Problem requirements:
Word for word, set down every line of the entries below from the line with "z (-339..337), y" to the line with "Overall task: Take", including both, and no other line.

*****

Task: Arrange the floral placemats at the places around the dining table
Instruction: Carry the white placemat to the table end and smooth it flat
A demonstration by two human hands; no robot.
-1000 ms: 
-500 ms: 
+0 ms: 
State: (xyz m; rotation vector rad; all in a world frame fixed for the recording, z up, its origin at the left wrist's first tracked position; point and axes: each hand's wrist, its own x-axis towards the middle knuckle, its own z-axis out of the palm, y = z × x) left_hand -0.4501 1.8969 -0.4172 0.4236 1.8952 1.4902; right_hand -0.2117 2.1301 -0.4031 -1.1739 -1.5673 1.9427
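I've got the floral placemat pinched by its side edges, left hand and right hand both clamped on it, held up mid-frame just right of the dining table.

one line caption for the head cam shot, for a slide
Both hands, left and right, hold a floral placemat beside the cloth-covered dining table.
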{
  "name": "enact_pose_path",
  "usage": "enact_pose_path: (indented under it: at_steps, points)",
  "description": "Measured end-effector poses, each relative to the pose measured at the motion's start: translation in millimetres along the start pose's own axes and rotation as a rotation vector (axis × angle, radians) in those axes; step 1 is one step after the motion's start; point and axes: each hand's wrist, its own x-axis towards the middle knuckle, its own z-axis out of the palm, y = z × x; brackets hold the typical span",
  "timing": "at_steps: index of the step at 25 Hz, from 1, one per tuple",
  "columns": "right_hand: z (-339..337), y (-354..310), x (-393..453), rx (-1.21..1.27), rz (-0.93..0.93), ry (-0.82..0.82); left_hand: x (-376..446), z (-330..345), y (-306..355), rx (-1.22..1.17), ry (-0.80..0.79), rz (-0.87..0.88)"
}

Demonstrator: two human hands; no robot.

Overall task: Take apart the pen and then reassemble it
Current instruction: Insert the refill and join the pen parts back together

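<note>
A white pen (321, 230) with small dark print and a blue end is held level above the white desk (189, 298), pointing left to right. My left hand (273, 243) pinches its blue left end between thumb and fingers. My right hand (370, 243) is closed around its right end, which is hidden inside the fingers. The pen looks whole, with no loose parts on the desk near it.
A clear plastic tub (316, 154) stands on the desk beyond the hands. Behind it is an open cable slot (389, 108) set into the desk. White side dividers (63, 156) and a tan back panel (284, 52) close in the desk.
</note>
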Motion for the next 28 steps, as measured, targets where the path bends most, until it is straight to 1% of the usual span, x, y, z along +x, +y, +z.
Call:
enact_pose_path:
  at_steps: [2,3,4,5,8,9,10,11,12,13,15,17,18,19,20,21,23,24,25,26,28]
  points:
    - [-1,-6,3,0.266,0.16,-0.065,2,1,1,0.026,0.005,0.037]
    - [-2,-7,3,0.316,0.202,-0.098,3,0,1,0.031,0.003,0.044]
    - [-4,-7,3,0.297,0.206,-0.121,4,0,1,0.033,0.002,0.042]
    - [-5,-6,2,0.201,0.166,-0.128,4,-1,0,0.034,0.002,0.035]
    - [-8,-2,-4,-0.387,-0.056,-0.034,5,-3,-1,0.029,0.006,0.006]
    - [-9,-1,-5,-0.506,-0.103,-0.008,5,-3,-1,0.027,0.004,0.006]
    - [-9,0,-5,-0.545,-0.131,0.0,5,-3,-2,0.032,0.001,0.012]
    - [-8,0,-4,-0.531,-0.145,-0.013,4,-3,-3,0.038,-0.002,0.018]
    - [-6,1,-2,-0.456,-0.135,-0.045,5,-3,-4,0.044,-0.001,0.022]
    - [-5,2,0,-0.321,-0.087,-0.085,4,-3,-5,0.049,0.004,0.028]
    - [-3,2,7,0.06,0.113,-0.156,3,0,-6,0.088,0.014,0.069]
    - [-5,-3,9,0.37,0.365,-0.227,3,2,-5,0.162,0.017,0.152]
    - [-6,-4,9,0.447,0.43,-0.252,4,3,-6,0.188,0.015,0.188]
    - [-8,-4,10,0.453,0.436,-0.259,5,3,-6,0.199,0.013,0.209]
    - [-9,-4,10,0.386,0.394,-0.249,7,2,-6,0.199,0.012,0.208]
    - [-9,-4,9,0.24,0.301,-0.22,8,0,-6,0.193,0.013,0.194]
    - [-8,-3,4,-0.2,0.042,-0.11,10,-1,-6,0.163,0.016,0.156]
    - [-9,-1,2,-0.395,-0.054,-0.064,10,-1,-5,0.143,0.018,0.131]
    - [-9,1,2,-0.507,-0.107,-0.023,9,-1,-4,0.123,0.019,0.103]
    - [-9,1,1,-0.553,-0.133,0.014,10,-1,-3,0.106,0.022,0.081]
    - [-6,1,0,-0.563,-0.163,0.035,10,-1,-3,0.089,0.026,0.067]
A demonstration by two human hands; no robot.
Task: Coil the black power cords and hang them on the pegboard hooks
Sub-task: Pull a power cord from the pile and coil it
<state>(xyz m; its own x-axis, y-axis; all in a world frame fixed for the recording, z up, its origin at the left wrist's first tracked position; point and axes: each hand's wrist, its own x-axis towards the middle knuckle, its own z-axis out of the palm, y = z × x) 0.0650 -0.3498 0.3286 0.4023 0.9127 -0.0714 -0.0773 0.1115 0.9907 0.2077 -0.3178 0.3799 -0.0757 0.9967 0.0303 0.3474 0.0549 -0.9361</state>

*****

Completed task:
  "columns": "right_hand: z (-339..337), y (-354..310), x (-393..453), rx (-1.21..1.27), rz (-0.93..0.93), ry (-0.82..0.82); left_hand: x (-376..446), z (-330..345), y (-306..355), rx (-1.22..1.17), ry (-0.80..0.79), rz (-0.87..0.88)"
}

Demonstrator: two human hands; no robot.

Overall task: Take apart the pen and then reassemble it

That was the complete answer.